Task description —
The data must be returned in full, with no character altered.

======

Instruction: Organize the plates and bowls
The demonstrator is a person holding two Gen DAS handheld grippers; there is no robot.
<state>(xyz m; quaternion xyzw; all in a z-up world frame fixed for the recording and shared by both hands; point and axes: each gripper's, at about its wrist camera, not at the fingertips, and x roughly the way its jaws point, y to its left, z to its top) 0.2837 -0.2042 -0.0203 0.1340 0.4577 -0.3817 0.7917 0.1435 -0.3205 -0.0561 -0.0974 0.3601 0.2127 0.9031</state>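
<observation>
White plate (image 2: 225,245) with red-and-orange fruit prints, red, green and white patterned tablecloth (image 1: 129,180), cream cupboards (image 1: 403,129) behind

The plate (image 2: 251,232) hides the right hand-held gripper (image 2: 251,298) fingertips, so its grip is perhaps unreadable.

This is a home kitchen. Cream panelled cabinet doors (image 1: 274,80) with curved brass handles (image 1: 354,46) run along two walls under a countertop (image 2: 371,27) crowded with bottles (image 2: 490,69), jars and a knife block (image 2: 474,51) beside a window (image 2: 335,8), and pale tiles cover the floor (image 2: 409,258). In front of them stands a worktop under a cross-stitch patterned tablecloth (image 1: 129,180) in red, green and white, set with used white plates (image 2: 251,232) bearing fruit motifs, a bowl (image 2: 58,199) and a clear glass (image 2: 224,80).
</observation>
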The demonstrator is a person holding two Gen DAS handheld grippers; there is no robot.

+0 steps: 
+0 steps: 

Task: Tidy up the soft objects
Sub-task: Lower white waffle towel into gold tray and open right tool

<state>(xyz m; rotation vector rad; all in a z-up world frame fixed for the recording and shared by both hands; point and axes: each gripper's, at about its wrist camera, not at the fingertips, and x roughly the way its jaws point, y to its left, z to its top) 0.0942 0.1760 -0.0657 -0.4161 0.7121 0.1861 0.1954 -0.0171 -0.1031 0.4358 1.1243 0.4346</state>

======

Expected answer —
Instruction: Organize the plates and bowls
The demonstrator is a person holding two Gen DAS handheld grippers; there is no robot.
<state>(xyz m; quaternion xyzw; all in a z-up world frame fixed for the recording and shared by both hands; point and axes: each gripper's, at about its wrist camera, not at the fingertips, and x roughly the way its jaws point, y to its left, z to its top) 0.2837 -0.2042 -0.0203 0.1340 0.4577 -0.3817 0.7917 0.1435 -0.3205 -0.0561 -0.0974 0.3601 0.2127 0.9031</state>
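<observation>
White plate (image 2: 225,245) with red-and-orange fruit prints, red, green and white patterned tablecloth (image 1: 129,180), cream cupboards (image 1: 403,129) behind

The plate (image 2: 251,232) hides the right hand-held gripper (image 2: 251,298) fingertips, so its grip is perhaps unreadable.

This is a home kitchen. Cream panelled cabinet doors (image 1: 274,80) with curved brass handles (image 1: 354,46) run along two walls under a countertop (image 2: 371,27) crowded with bottles (image 2: 490,69), jars and a knife block (image 2: 474,51) beside a window (image 2: 335,8), and pale tiles cover the floor (image 2: 409,258). In front of them stands a worktop under a cross-stitch patterned tablecloth (image 1: 129,180) in red, green and white, set with used white plates (image 2: 251,232) bearing fruit motifs, a bowl (image 2: 58,199) and a clear glass (image 2: 224,80).
</observation>
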The demonstrator is a person holding two Gen DAS handheld grippers; there is no robot.

+0 steps: 
+0 steps: 

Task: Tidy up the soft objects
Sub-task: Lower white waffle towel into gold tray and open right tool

<state>(xyz m; rotation vector rad; all in a z-up world frame fixed for the recording and shared by both hands; point and axes: each gripper's, at about its wrist camera, not at the fingertips, and x roughly the way its jaws point, y to its left, z to its top) 0.0942 0.1760 -0.0657 -0.4161 0.7121 0.1861 0.1954 -0.0171 -0.1031 0.4358 1.1243 0.4346</state>

The output contains nothing more.